Le prestige de Poutine a été miné par la gestion abyssale de l’invasion de l’Ukraine, mais ni Luigi Fatsa, le Premier ministre italien impuissant à empêcher Mussolini de prendre le pouvoir, ni le roi Victor Emmanuel III, qui a permis au leader fasciste de prendre le pouvoir. Au cours de la dernière décennie, Prigozhin a construit des liens solides au sein de l’establishment militaire, mais ceux-ci sont à peine assez forts pour permettre le succès de sa tentative de coup d’État. Deux de ses anciens alliés militaires, le général d’armée Sergei Surovinikin et Alekseyev, ont publié des vidéos condamnant la mutinerie et appelant les combattants de Wagner à s’arrêter. Les services de sécurité, comme le puissant FSB, sont hostiles à Prigozhin. Vendredi soir, le FSB a ouvert une enquête pénale contre lui et le bureau du procureur général a ouvert une enquête officielle.

La rhétorique populiste de la « marche pour la justice » pour « sauver la Russie » déclenchée par Prigozhin via Telegram rappelle les appels de Mussolini aux anciens combattants de la Première Guerre mondiale en Italie : ceux qui avaient été dans les tranchées, leur a-t-il dit, méritaient le droit de diriger L’Italie, remplaçant son élite corrompue. Mais le soutien populaire au leader de Wagner en Russie est douteux. Les ultranationalistes russes le méprisent. Rien n’indique qu’il pourrait être populaire auprès des citoyens russes ordinaires – sa réputation est celle d’une grande gueule excentrique ou d’un aventurier criminel plutôt qu’un héros – avec une voix bourrue et un sens idiosyncrasique de l’humour noir, bien loin de l’orateur public c’était Mussolini.

En d’autres termes, il n’y a pas beaucoup de raisons pour que Prigozhin puisse compter sur un triomphe à la Mussolini, bien qu’une force de combat expérimentée capable de terroriser les villes ne puisse être ignorée. La question est maintenant de savoir comment Poutine peut agir pour neutraliser cette menace et affirmer son autorité sans compromettre l’effort de guerre en Ukraine. La décision de Prigozhin suscite déjà une grande émotion en Ukraine, et même certaines personnalités de l’opposition libérale russe, notamment le milliardaire en exil Mikhail Khodorkovsky, le soutiennent, non pas parce qu’ils sont ses partisans, mais parce qu’ils partagent un ennemi commun. C’est, après tout, Poutine lui-même qui a permis à l’armée de mercenaires de Prigozhin de prospérer et de mener des batailles majeures en Ukraine. Sa suppression est pour le moins une grande perte. C’est aussi un test de foi pour les commandants militaires et les forces de l’ordre, déjà découragés par le relatif manque de succès en Ukraine.

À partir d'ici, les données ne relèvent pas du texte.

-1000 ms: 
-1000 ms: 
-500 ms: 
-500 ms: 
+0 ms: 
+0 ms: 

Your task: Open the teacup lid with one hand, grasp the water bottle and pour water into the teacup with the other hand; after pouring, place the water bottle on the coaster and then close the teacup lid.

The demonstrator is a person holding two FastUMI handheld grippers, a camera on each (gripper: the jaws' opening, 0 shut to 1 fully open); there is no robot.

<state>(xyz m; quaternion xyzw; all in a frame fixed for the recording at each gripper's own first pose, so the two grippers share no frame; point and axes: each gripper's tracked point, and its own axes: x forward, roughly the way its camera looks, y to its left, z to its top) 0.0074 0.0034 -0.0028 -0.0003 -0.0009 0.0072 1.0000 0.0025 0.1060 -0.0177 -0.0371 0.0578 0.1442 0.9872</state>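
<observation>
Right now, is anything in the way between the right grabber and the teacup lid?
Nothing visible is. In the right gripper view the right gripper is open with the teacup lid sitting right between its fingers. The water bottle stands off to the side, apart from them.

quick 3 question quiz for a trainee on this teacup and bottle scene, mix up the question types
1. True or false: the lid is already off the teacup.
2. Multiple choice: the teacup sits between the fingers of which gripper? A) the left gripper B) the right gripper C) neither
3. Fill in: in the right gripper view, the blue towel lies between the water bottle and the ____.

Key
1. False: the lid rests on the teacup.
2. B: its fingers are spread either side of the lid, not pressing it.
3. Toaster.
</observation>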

Poutine doit se demander si la ténacité décisive nécessaire pour réprimer une tentative de coup d’État se trouve quelque part dans son appareil de sécurité – et si ce n’est pas bientôt, les troupes ukrainiennes attaqueront avec une plus grande férocité.

C’est peut-être un signe prophétique que dans son discours, Poutine n’a pas simplement évité de mentionner le nom de Prigozhin – il n’a pas non plus mentionné Shoigu et Gerasimov, les principaux rivaux de Wagner. Alors que Poutine ne peut s’empêcher de les défendre simplement parce qu’ils représentent l’État, il ne peut guère être heureux qu’ils aient laissé leur conflit avec Prigozhin s’aggraver au point de mettre en danger son propre régime. Les insultes de Prigozhin à leur encontre sonnent juste pour de nombreux soldats russes qui savent qu’ils ne sont pas efficacement commandés ou approvisionnés. Poutine doit se demander si ce sentiment est suffisamment répandu et fort pour que les troupes fassent demi-tour et rentrent chez elles – comme l’ont fait les soldats russes à la fin de la Première Guerre mondiale.

Prigozhin est susceptible de perdre, mais son aventure est un signe clair que la Russie ne gagne pas en Ukraine. En fait, l’invasion ressemble de plus en plus au même genre d’aventure que la “marche vers la justice” désespérée de Prigojine.